It WOULD be preferable for Canon to do an RF-to-EF adapter itself. And my suggestion is for Canon is to slowly STRANGLE the EF lenses by changing the mount to RF at each scheduled lens update cycle.

By switching each each lens (i.e. 135mm, 85mm, 50mm, etc) to RF mount and no longer offering the EF equivalent, BUT supplying an ADAPTER for EF mount users, those users are FORCED to use and adapt to the new RF lenses which in my opinion is quite superior optically to EF lens. The user will slowly get used to the fast new glass and at the NEXT purchase cycle will simply buy an RF mount body anyways.
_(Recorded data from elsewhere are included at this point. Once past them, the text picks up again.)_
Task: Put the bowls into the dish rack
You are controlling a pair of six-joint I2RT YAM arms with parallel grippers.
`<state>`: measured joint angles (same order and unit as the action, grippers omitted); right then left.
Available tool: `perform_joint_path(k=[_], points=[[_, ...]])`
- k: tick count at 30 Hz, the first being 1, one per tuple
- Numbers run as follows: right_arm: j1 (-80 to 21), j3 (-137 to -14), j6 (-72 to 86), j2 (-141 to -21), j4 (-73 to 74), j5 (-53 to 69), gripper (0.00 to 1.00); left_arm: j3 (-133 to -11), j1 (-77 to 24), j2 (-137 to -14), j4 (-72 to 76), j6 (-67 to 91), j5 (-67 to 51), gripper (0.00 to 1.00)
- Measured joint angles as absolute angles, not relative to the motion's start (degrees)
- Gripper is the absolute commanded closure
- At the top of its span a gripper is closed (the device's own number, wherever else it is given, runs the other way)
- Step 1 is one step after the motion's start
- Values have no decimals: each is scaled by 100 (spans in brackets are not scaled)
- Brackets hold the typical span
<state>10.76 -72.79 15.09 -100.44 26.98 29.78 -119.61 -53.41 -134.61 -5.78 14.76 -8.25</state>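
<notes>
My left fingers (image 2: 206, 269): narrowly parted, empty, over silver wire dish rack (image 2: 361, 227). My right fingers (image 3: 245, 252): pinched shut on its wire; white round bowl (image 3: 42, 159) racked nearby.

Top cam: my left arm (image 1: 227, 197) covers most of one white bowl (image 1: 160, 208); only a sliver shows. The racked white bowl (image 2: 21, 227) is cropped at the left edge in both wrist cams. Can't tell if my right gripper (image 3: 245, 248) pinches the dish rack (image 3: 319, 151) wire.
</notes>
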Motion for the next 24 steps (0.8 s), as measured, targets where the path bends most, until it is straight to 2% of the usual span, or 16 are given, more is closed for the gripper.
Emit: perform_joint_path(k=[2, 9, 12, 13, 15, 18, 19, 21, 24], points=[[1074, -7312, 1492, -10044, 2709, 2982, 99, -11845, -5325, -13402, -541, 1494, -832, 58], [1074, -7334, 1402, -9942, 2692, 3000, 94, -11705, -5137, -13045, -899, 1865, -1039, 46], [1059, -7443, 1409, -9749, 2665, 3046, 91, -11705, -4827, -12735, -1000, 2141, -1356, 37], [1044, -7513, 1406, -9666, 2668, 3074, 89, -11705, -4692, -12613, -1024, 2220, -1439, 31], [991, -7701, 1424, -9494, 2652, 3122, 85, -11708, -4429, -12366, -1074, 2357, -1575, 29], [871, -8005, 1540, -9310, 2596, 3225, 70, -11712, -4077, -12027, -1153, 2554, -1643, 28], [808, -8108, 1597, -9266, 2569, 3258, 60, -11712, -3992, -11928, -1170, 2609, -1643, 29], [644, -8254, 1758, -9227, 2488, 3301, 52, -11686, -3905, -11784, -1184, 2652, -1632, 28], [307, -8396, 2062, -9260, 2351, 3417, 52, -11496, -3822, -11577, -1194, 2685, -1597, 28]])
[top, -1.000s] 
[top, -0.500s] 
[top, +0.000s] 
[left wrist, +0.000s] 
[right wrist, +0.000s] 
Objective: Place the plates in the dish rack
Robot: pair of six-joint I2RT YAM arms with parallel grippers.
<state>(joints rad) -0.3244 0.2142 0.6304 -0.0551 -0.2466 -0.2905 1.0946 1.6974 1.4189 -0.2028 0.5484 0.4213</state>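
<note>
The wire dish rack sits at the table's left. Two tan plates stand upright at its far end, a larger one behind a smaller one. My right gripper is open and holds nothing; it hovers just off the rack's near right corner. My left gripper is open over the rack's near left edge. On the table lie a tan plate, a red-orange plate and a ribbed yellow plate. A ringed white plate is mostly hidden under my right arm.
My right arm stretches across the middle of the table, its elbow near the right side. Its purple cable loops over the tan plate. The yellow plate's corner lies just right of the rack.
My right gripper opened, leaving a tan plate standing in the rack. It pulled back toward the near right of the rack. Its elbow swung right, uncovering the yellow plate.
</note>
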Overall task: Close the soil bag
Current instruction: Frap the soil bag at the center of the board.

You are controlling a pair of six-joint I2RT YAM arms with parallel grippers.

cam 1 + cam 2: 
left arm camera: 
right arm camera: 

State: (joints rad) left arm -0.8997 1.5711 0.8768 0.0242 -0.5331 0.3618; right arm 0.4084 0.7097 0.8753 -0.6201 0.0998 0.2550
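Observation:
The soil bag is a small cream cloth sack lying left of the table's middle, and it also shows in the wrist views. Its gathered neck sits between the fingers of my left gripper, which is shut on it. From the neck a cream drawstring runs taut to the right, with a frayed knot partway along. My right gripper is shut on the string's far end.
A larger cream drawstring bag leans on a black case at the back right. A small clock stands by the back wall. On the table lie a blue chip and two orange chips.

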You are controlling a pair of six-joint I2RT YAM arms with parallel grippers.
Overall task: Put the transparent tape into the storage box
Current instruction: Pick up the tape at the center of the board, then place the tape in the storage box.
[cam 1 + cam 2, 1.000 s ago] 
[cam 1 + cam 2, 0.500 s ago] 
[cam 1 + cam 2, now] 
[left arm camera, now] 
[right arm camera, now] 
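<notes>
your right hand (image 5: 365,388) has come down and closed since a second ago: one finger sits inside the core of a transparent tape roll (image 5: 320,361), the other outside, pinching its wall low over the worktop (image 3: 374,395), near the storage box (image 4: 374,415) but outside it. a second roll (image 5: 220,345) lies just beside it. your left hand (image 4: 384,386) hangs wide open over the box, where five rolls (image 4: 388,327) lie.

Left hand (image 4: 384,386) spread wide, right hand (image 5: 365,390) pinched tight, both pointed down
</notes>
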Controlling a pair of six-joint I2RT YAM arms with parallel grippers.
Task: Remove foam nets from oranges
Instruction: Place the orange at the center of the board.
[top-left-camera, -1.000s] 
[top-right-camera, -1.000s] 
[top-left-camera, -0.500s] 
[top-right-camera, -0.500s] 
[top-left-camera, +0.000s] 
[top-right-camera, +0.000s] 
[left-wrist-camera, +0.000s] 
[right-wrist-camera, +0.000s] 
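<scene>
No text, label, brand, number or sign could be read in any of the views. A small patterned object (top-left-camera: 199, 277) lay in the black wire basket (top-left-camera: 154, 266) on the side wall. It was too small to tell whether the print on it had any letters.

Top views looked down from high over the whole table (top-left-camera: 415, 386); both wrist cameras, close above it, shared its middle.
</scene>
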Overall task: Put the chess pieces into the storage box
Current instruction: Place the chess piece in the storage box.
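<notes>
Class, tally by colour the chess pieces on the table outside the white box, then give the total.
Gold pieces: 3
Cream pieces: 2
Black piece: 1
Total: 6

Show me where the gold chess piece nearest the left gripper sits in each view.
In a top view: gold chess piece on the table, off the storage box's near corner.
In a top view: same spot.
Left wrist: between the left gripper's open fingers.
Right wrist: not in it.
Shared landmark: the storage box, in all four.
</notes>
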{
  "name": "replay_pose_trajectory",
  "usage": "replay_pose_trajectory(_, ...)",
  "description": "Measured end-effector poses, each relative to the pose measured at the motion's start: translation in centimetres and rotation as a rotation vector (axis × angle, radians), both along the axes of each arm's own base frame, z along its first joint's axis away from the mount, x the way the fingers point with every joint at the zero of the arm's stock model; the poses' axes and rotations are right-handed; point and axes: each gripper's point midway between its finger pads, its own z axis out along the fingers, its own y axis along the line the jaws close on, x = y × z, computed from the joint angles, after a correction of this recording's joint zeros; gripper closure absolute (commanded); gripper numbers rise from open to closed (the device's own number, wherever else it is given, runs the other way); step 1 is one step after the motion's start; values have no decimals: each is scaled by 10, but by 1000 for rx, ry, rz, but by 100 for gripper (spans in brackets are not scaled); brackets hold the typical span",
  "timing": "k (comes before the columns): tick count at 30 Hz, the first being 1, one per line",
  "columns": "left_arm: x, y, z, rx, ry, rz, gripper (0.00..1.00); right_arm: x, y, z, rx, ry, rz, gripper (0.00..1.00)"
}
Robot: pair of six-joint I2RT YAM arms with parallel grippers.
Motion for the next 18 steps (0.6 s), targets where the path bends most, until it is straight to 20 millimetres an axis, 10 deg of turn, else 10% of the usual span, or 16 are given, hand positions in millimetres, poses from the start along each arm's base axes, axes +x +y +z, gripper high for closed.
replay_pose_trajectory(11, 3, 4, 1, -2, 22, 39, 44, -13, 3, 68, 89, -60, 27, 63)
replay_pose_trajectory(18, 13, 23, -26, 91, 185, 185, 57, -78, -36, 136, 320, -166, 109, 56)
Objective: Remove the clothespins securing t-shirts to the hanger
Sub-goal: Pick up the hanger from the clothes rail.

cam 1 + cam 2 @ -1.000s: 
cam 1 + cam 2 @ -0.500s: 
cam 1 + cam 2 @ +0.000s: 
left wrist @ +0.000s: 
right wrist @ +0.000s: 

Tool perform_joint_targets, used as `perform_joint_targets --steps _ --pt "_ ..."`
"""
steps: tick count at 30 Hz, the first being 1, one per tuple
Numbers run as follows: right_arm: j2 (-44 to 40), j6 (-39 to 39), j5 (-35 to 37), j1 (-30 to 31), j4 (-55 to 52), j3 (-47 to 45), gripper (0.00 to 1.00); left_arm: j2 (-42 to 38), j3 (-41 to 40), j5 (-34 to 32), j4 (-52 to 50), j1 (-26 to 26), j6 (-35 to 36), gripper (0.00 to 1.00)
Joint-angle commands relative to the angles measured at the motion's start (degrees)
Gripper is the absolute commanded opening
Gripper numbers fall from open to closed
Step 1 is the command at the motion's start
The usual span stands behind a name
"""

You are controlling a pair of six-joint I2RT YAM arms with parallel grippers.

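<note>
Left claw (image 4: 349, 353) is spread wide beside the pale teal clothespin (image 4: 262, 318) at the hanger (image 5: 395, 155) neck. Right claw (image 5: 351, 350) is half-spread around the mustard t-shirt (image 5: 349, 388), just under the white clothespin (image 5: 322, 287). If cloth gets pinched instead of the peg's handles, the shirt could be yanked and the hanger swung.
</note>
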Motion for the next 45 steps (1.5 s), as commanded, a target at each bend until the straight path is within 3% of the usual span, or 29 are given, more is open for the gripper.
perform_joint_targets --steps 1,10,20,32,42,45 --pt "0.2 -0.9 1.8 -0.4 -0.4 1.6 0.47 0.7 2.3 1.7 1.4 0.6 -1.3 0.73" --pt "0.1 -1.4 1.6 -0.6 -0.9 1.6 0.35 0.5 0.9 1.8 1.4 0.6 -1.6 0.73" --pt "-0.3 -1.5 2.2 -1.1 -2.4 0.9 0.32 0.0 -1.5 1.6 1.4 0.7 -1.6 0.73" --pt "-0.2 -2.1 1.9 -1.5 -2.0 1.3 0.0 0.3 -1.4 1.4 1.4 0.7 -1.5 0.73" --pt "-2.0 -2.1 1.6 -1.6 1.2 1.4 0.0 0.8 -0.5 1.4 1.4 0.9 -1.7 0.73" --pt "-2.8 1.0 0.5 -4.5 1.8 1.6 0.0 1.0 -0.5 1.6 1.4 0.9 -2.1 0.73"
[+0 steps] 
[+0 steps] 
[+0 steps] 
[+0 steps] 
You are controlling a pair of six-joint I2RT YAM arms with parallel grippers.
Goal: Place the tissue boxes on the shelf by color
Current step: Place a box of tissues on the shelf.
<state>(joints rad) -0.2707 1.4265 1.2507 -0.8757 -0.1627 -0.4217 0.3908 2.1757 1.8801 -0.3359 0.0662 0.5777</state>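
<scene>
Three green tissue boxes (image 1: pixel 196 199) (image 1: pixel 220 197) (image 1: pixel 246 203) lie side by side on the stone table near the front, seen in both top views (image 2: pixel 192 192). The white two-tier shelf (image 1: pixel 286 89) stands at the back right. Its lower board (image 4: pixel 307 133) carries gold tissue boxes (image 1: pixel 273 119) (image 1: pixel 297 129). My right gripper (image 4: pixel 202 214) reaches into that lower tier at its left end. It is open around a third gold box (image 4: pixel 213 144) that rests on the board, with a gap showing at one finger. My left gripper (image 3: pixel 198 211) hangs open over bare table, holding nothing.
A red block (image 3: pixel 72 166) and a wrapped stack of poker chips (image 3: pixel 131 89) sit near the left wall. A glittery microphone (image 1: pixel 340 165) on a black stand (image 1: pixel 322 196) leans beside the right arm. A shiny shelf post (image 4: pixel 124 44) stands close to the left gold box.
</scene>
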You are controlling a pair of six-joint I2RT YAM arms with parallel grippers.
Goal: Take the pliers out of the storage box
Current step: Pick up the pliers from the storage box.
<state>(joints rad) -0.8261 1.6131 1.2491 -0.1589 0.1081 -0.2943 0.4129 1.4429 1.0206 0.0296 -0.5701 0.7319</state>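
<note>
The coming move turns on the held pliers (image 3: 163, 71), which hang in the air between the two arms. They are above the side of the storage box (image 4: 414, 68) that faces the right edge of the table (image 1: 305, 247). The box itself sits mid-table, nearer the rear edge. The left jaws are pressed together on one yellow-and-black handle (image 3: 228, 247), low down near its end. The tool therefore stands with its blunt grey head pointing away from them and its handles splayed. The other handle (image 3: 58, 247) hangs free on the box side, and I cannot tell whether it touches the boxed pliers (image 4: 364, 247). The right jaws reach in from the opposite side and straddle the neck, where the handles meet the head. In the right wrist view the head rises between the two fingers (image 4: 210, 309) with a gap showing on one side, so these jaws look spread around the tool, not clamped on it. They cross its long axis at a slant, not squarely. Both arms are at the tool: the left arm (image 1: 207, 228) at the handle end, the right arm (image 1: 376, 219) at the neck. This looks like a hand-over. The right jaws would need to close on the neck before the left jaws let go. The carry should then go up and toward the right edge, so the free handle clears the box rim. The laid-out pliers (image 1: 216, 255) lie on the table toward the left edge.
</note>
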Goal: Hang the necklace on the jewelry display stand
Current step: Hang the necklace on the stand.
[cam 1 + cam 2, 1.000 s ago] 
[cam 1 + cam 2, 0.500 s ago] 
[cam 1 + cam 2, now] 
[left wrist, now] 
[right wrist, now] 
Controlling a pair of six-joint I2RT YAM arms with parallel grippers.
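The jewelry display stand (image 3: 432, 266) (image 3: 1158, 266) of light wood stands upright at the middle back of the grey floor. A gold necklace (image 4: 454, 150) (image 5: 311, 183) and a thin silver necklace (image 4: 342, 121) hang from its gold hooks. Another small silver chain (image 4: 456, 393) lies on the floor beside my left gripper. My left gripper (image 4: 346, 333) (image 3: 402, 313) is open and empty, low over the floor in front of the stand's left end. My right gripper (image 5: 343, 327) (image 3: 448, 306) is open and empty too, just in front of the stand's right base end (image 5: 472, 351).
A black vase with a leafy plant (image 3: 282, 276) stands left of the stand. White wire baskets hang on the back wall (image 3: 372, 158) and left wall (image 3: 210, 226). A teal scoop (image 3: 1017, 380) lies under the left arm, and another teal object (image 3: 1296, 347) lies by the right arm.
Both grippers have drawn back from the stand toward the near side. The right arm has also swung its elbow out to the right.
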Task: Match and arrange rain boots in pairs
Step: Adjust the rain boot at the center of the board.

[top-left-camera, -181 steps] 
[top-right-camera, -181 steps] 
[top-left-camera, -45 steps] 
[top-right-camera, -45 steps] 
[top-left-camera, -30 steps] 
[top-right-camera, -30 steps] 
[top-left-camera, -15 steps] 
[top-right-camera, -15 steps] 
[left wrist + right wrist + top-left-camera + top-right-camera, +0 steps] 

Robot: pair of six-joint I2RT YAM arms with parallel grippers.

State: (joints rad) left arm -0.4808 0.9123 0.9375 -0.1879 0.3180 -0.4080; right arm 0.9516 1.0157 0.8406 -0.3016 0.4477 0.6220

The large circle will quite surprise users in that the image brightness is noticeably BETTER on the RF 50mm than the EF 50mm. I have PERSONALLY NOTICED that the f1/2 is DEFINITELY SHARPER in the centre! (we have had multi-hour access to review units!) Even with an adapter, you're looking at only 1/8th to 1/4 stop of light loss depending upon your iris setting in our estimation. So the lens only become an f1.3 -- SO WHAT!!! -- It is NOT that big of a deal when you can get a noticeably superior lens on a EF body!

Sooooo, Wooden Camera and Sigma had better start cooking for making both RF to EF adapters and/or make some NEW large mount RF lenses!

One thing that is a MUST is focus control rings, iris control rings AND insertable or dial-selectable neutral density filers are ABSOLUTELY REQUIRED for any adapters!